Evaluate

Evaluate Module.

This module is used to evaluate precomputed model outputs using a convenience function.

The evaluation pipeline requires input data to already contain model outputs (e.g., actual_output). It does not perform live model inference.

`evaluate(data, evaluators, experiment_tracker=None, batch_size=10, allow_batch_evaluation=False, summary_evaluators=None, **kwargs)` `async`

Evaluate the model.

Input data must already contain model outputs (e.g. actual_output). This function does not perform live model inference.

Parameters:

Name	Type	Description	Default
`data`	`str \| BaseDataset \| list[EvalInput]`	The data to evaluate. When a list is given, LLMTestData rows are normalized and wrapped in a DictDataset before being passed to the Runner.	required
`evaluators`	`list[BaseEvaluator \| BaseMetric]`	The evaluators to use.	required
`experiment_tracker`	`BaseExperimentTracker \| None`	The experiment tracker to use.	`None`
`batch_size`	`int`	The batch size to use for evaluation (runner-level chunking for memory management).

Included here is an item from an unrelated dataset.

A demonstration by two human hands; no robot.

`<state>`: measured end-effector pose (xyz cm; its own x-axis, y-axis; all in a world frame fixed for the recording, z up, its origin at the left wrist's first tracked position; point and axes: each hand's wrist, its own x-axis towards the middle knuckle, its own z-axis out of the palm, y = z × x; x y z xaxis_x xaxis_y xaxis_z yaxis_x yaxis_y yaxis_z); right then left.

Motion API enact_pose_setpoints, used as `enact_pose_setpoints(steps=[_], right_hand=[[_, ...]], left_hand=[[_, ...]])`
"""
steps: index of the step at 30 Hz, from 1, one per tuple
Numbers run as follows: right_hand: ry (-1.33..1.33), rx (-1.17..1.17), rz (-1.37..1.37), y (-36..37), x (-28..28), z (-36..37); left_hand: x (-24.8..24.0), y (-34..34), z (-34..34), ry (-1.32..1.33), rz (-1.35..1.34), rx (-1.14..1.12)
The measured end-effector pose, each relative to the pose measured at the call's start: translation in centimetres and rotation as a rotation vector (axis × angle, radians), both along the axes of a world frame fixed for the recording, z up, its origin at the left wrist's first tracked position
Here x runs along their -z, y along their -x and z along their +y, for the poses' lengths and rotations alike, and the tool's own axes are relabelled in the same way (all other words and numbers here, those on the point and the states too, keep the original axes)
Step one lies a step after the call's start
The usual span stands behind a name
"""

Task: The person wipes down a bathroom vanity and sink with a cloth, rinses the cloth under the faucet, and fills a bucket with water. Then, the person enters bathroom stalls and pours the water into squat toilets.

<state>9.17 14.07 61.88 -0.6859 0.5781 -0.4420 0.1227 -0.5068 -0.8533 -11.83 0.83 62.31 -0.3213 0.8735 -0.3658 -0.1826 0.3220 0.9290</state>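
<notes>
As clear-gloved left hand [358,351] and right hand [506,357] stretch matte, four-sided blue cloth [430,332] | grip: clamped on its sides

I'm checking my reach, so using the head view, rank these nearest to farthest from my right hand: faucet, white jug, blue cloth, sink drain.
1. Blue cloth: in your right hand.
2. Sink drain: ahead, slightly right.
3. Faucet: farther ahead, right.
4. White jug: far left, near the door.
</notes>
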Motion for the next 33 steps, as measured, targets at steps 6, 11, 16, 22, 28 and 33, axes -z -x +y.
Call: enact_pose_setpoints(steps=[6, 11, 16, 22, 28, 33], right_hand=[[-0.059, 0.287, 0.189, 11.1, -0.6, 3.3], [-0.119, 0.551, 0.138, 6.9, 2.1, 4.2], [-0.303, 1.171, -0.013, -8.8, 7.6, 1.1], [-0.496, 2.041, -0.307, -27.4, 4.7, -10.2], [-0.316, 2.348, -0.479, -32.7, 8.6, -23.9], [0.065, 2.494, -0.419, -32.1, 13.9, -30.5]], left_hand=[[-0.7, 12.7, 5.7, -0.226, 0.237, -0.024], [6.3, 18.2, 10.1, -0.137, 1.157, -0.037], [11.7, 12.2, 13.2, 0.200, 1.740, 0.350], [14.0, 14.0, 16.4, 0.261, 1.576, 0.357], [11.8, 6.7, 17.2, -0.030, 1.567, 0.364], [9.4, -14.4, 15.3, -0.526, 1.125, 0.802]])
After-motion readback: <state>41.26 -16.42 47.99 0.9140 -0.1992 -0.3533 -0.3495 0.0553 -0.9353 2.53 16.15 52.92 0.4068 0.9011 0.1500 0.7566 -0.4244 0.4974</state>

Defaults to 10.	`10`
`allow_batch_evaluation`	`bool`	Enable batch processing mode for LLM API calls. When True, the runner passes entire chunks to evaluators for batch processing. Defaults to False.	`False`
`summary_evaluators`	`list[SummaryEvaluatorCallable] \| None`	Custom summary evaluators to compute batch-level statistics. Each callable receives (evaluation_results, data) and returns a dict of summary metrics. Defaults to None.	`None`
`**kwargs`	`Any`	Additional configuration parameters.	`{}`

Returns:

Name	Type	Description
`EvaluationResult`	`EvaluationResult`	Structured result containing evaluation results and experiment URLs/paths.